Ce système est remis en cause par l'évolution du droit communautaire, notamment la directive européenne dite " directive travaux ", qui est entrée en vigueur le 22 juillet 1990, mais n'a pas été immédiatement appliquée par la France 37( * ) . A la suite de discussions avec les institutions communautaires, la France s'est engagée à solder avant le 31 décembre 1997 l'ensemble des concessions fondées sur la notion de pressentiment.

Cet engagement a été respecté par le Gouvernement issu des élections d'avril 1997, et s'est traduit par le décret du 26 décembre 1997 déjà cité. Depuis le 1er janvier 1998, aucun " pressentiment " accordé ne peut plus emporter attribution automatique de la concession.

La mise en conformité de la France avec la directive a pris un caractère d'urgence absolue à la suite de l'annulation par le Conseil d'Etat de la concession de l'A 86, attribuée de gré à gré à Cofiroute en dehors des règles communautaires.

Le nouveau régime prévoit donc la publicité des appels d'offre des nouvelles concessions afin de respecter les règles de la concurrence entre les entreprises communautaires.

Cette évolution remettrait en cause le modèle français de l'adossement, et plus précisément la pratique de l'allongement des concessions. En effet, la Commission européenne considérerait qu'il faille distinguer entre :

- l'adossement financier, d'une part, c'est à dire la péréquation entre sections rentables et non rentables au sein du réseau exploité par une même société. Celui-ci serait compatible avec le droit communautaire ;

- l'allongement des concessions, d'autre part. Cette pratique est assimilée à une concession nouvelle. Elle devrait donc faire l'objet d'une mise en publicité spécifique en bonne et due forme, et non plus être accordée à la société en place.

La rentabilité des nouvelles sections concédées étant très faible, l'interprétation de la directive retenue par certaines administrations françaises équivaut à remettre en cause les fondements du mode de financement des autoroutes françaises.

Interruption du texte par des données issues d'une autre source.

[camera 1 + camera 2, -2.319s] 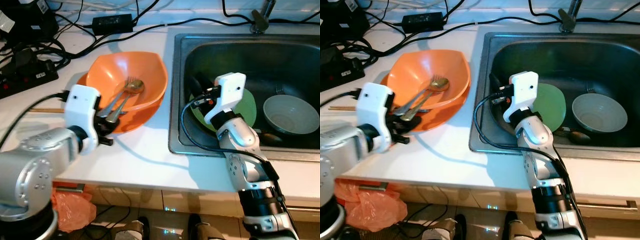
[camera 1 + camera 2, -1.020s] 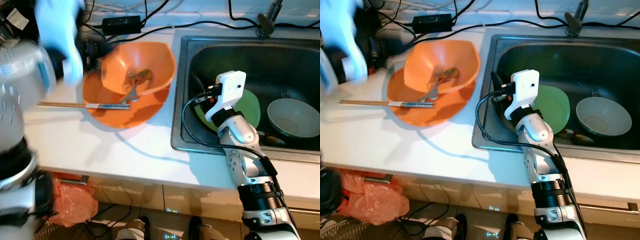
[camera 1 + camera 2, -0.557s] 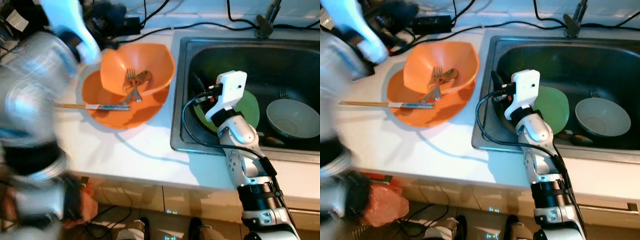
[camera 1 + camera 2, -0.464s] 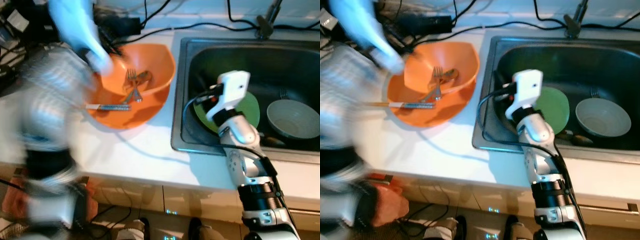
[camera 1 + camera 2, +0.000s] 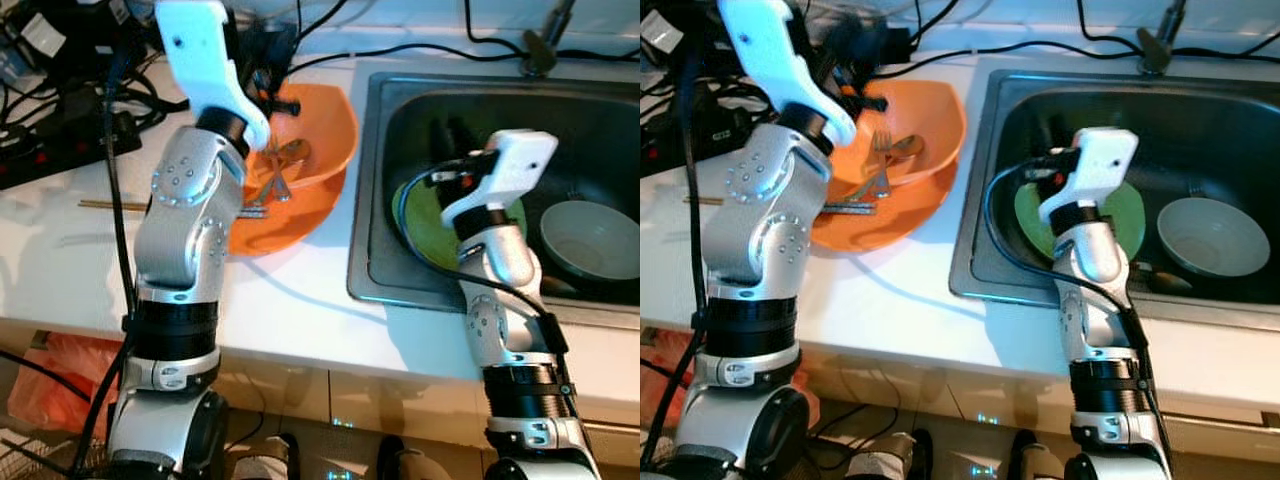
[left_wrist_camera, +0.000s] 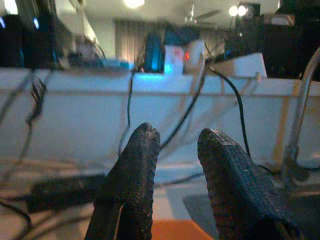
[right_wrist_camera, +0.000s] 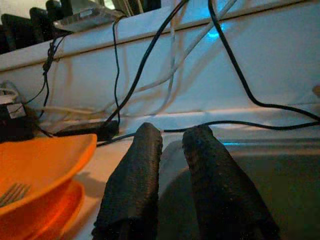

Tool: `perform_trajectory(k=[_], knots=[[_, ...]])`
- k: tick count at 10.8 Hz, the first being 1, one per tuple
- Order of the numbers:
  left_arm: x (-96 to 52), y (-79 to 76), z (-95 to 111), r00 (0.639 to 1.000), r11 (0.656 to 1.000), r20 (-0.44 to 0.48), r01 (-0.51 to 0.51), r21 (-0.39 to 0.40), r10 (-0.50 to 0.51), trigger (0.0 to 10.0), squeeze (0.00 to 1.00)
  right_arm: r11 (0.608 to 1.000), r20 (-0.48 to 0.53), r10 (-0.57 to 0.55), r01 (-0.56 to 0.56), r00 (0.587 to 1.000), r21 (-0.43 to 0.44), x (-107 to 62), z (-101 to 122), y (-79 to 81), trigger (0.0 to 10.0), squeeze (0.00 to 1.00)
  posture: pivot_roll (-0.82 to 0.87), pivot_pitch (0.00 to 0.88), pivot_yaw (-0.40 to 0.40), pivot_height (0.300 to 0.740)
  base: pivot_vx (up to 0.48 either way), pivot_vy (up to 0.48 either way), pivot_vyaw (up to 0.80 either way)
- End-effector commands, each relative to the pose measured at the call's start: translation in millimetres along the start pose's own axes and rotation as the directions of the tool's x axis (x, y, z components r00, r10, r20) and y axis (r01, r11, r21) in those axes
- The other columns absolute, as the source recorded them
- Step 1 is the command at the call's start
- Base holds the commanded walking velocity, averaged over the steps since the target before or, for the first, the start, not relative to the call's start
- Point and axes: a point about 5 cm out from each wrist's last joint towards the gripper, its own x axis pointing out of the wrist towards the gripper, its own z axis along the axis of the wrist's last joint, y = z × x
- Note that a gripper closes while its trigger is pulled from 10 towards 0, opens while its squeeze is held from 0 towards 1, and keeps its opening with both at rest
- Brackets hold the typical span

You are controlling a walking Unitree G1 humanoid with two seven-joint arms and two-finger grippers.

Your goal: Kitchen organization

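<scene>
An orange bowl point(image 5: 318, 125) sits tilted on an orange plate point(image 5: 285, 215) on the white counter, with a fork and spoon point(image 5: 278, 168) inside it. My left gripper point(image 5: 268, 95) hovers over the bowl's far rim. Its fingers point(image 6: 137, 165) are slightly open with nothing between them. Chopsticks point(image 5: 100, 205) lie left of the plate. In the steel sink point(image 5: 375, 285) a green plate point(image 5: 428, 222) leans beside a white bowl point(image 5: 590, 235). My right gripper point(image 5: 450, 140) hangs above the green plate, its fingers point(image 7: 137, 175) shut and holding nothing.
Black cables, a power strip point(image 5: 60, 150) and an adapter crowd the counter's back left. The tap base point(image 5: 540, 55) stands behind the sink. Bare white counter point(image 5: 300, 300) lies in front of the plate.
My left arm swung up from the bowl's near side to above its far rim. The bowl now sits tilted on the plate. The right gripper rose slightly over the sink.
</scene>
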Motion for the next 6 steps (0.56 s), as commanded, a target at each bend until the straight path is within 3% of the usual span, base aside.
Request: perform_trajectory(k=[1, 2, 4, 6], knots=[[-5.3, 3.6, -10, 1.000, 0.999, -0.012, -0.023, 0.044, 0.023, 10.0, 0.00, 0.999, 0.012, -0.035, 0.035, 0.999, 0.002, -3.0, 0, -4.5, 10.0, 0.00, 0.16, 0.151, 0.115, 0.740, 0.000, 0.000, 0.00], [-9.6, 4.0, -15, 1.000, 0.994, 0.004, -0.030, 0.107, 0.030, 10.0, 0.00, 0.999, 0.044, -0.046, 0.047, 0.998, -0.011, -1.2, 9, -6.5, 10.0, 0.00, 0.14, 0.155, 0.111, 0.740, 0.000, 0.000, 0.00], [-10.8, 8.2, -15, 0.998, 0.987, 0.027, -0.054, 0.151, 0.050, 10.0, 0.00, 0.998, 0.062, -0.049, 0.050, 0.997, -0.023, -1.0, 14, -7.8, 10.0, 0.00, 0.14, 0.159, 0.107, 0.740, 0.000, 0.000, 0.00], [-14.1, 21.6, -9, 0.993, 0.968, 0.080, -0.104, 0.231, 0.087, 10.0, 0.00, 0.997, 0.085, -0.072, 0.075, 0.994, -0.027, -1.7, 19, -10.8, 10.0, 0.00, 0.14, 0.164, 0.113, 0.740, 0.000, 0.000, 0.00]])
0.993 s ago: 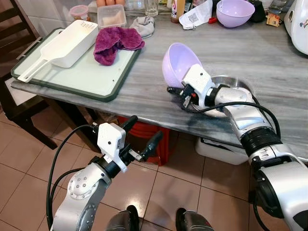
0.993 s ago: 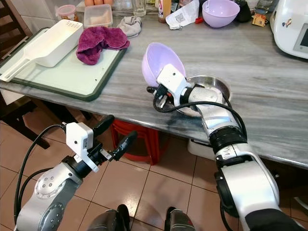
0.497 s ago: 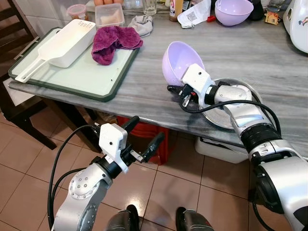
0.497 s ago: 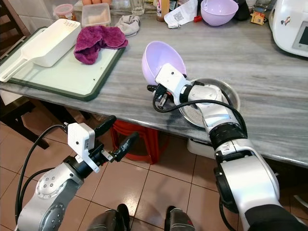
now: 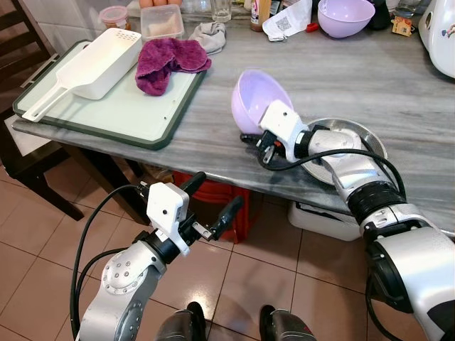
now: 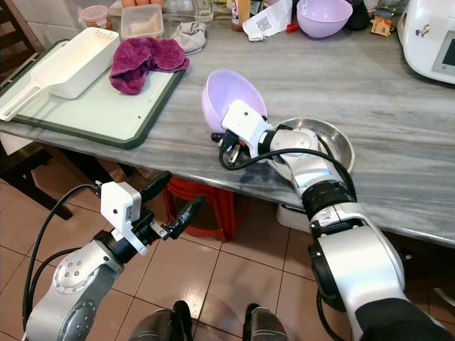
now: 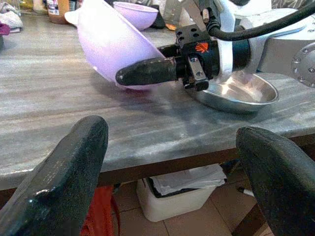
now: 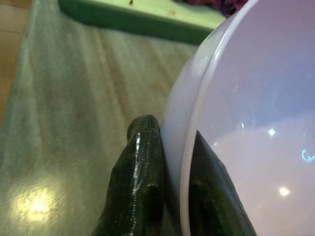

Le ministre de l'aménagement du territoire et de l'environnement l'a d'ailleurs confirmé devant la commission d'enquête : " Le droit communautaire est un droit de la concurrence. L'obligation de publicité ne se réduit pas à une obligation de pure forme. L'égalité des chances entre les candidats interdit qu'un candidat puisse, à la différence des autres, faire reposer une partie du financement de l'ouvrage à construire sur les recettes procurées par le reste du réseau. Le déficit éventuel lié à une section nouvelle doit être couvert par une subvention publique . "

La contestation du modèle autoroutier français repose sur des arguments de nature politique, juridique, économique, comptable et financière émanant des plus nobles institutions de l'Etat. Ils appellent donc de la part de la commission d'enquête une analyse rigoureuse. Utilisés politiquement par le Gouvernement, ils servent de support au tournant de la politique autoroutière.